Then I played the guy I lost to in the U2100 final. Like on the previous day, I won the first game comfortably. The second game, I started have a few more problems returning serves (funnily enough, those serves got faulted in the umpired doubles final which I didn't play in quite a few times), I lost the next two games, had chances to take it to the 5th in the 4th but lost two crucial smash to lob points as the smasher. Lost 1-3.

Then I played the overall top seed, the lady. While I didn't know it at the time, the Cazacu forehand kid had beaten her 3-2 so she was out for justice. She raced out to a 7-2 lead but somehow with more calm and calculated play, I got it to 7-7. But misreading a lot of popups off the medium pips, I lost that game 11-9. Struggled through the next game but lost that one 11-8. Tried to overpower her with spin but she hits the heavy backspin ball perfectly so my real opportunity lay in floating the ball more but my footwork might not have been able to keep up. Lost that pretty quickly, might have been at 3 or 4.

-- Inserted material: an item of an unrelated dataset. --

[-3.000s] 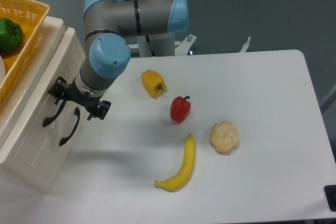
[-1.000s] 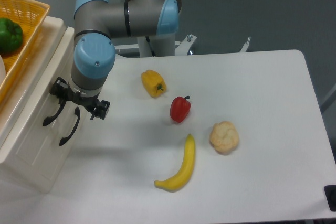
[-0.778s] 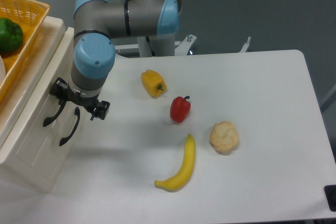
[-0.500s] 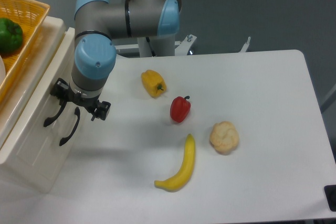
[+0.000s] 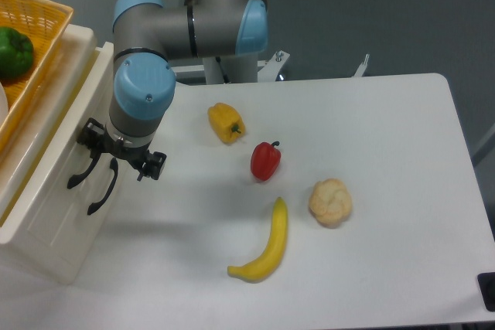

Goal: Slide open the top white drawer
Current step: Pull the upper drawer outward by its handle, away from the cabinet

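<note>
At the far left we count one yellow wicker basket (image 5: 39,17) on the cabinet top, holding one green pepper (image 5: 14,52). Below it stands one cream-white cabinet (image 5: 46,237) with two drawers, each with one curved black handle. The top white drawer (image 5: 73,125) is a wide, shallow, glossy box at the left edge of the worktop (image 5: 387,152), and its front now stands slightly out from the lower drawer (image 5: 58,226); half a second ago it sat a shade further in. One arm reaches down to it, and the tool (image 5: 116,156) has drifted a little to the right with the drawer front. Its black fingers sit at the top of the upper handle (image 5: 81,171); we cannot tell whether they are clamped on it. On the worktop to the right we count one yellow pepper (image 5: 225,123), one banana (image 5: 265,245), one red pepper (image 5: 265,160) and one pale, knobbly cauliflower (image 5: 330,202), all unmoved.
</note>
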Controlling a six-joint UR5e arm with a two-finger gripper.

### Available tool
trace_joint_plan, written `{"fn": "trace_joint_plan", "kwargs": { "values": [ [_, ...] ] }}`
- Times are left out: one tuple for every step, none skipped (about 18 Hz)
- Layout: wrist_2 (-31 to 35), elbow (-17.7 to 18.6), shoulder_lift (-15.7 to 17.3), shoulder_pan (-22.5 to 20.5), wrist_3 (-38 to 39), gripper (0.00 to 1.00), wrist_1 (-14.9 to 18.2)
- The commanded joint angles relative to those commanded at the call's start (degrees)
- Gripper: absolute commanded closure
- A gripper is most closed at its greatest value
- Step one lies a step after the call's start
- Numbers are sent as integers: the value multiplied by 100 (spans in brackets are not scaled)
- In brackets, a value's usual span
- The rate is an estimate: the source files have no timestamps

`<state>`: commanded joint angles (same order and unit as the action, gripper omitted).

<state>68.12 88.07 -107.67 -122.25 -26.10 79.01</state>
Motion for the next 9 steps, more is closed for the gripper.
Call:
{"fn": "trace_joint_plan", "kwargs": {
  "values": [
    [0, 0, 0, -9, -9, 0, 0],
    [0, 0, -9, -18, 0, 0, 0],
    [0, 0, -9, -18, -9, 0, 0],
    [0, 0, -9, -26, 0, 0, 0],
    [0, 0, 0, -61, -9, 0, 0],
    [0, 0, 0, -79, -9, 0, 9],
    [0, 0, 0, -79, -9, 0, 0],
    [0, 0, 0, -79, -9, 0, 0],
    [0, -9, 0, -79, -9, 0, 0]
  ]
}}
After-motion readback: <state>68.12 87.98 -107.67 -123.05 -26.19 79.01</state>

Last match was against the Cazacu forehand kid. List the first game 11-9, but the outlines of what I need to do were clear, The biggest one was to play slower and with spin. Even when I drove the ball with decent spin, I always lost the point because the kid was dialed into those balls. But if it went slower, the timing caused him problems. He also got me to push a popup a lot of serves to his backhand and he trained to kill those balls without hesitation to the forehand and the speed was too quick for me to react. Won the second game 11-9 and then tried to speed things up and lost the 3rd game 11-8. Won the fourth game 11-8 and we went into the 5th, Got a big lead in the 5th, but the kid was never really out of it - playing slower in the 5th game is hard because I mistime a lot of balls trying to brush thinly, I need to work on slowing down the game with more solid contact. Got it to deuce and he missed his third ball attempt and I made mine and I pulled it out 13-11 in 5. Since I was 2-2 and the two top players were 3-1, I didn't get out of the group. But I beat the lower rated players and lost to the higher rated players and as my late coach would always tell me, that is what we call "A GOOD DAY OF TABLE TENNIS". You can guess what "GREAT" days and "BAD" days were lol.

Also played some doubles matches. There were some funny patterns but I won't bore you with the full details, But since there were some strategic lessons, I will discuss some stuff. My partner was 1800, I was 2000. Our first opponents were 2300 and 1600. We went down 2-0 trying to do the natural thing of containing the 2300 and attacking the 1600 but our main mistake was serving mostly backspin to the 1600. Once we started serving long topspin, his error rate went up. We won game 3 easily and could have won game 4 but your truly served backspin to the 1600 on match point. Way to go.

The next match we were up 2-0 and our opponents came back (those dodgy serves came into play but we didn't have an umpire for that match).

Final match was against the Cazacu forehand kids. They went up 2-0 and we were expecting annihilation. All of a sudden we went up 10-0 in the next game and if you asked me what we did different, I cannot tell you. We won that game 11-2 and the next game was more of the same, 11-4. And if you ask me what we did. I do not know. We were actually up 8-6 in the 5th but they managed to pull it out. I wish I knew what threw them off so much.

So my partner and I lost three competitive matches and that was it for the weekend. Great tournament. Met up with lots of wise people, saw best friends living in Atlanta. Now back in Dallas, back to reality and the daily grind of life.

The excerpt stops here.